Today this area is a critical wildlife corridor for species moving between Bonelli Regional Park along Walnut Creek towards the San Gabriel River. It is also formally of home of the Voorhis Campus, a school for underprivileged boys foundaed in 1927. In 1938, the property was donated and the school became a unit of CalPoly Pomona until 1956 when severe overcrowding at the San Dimas campus caused the agricultural and landscape architecture programs to be moved to the current Cal Poly campus site, formerly property of the Kellogg Ranch.

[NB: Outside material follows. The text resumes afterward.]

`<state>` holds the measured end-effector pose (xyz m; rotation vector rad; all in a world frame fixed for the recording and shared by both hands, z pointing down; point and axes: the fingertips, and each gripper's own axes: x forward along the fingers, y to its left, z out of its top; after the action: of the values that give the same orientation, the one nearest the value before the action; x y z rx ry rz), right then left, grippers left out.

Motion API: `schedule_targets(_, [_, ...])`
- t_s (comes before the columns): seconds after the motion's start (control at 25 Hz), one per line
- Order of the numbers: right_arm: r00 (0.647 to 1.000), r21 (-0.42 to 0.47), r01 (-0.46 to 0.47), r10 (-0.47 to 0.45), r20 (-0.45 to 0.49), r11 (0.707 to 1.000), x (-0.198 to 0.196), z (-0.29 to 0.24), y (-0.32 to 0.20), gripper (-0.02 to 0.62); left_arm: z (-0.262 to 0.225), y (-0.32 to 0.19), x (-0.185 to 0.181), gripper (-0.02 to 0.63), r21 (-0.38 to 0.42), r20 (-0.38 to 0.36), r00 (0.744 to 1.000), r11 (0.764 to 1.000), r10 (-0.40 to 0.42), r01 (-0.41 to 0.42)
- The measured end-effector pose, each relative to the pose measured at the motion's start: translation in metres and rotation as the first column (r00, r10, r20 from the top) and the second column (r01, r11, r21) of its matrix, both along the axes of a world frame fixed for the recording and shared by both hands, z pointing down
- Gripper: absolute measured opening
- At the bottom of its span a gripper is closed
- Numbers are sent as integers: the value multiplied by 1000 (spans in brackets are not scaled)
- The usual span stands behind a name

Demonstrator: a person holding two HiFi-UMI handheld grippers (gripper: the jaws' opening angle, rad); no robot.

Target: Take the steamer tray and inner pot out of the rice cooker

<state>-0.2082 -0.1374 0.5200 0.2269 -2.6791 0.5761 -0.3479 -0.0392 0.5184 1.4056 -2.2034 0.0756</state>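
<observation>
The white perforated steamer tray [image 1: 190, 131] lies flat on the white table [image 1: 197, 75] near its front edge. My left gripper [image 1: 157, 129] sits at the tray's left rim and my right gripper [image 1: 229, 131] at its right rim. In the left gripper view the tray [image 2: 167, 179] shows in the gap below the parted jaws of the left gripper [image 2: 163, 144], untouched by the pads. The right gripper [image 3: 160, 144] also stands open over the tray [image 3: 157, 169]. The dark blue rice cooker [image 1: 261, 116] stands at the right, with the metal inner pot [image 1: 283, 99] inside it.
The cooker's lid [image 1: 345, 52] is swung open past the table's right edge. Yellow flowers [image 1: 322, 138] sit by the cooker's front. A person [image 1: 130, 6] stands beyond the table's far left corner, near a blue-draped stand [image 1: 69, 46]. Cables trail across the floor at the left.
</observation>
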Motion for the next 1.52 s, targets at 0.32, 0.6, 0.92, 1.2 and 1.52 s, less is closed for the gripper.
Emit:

The original Voorhis campus was situated on 145 acres of oak-dotted hills and mesa and was eventually sold to the Pacific Coast Bible College before being split with roughly 2/3 of the original acreage currently owned by the Tzu Chi Foundation, an education and international humanitarian relief organization that provides low cost medical care and educational programs to disadvantaged communities in the San Gabriel Valley. The remaining 1/3 of the original acreage is the property now owned by the Watershed Conservation Authority and City of San Dimas.
A few of the original campus buildings remaining on the park property may find re-use opportunities in the park. Like all of our park properties, the WCA’s goal is to create a project that will be a model for sustainable, multi-benefit watershed projects that address the open space recreation and watershed needs of the region.
The first step in development of the park will be the construction of a trail connection to the Antonovich Trail and implementation of a riparian buffer between the park and residents.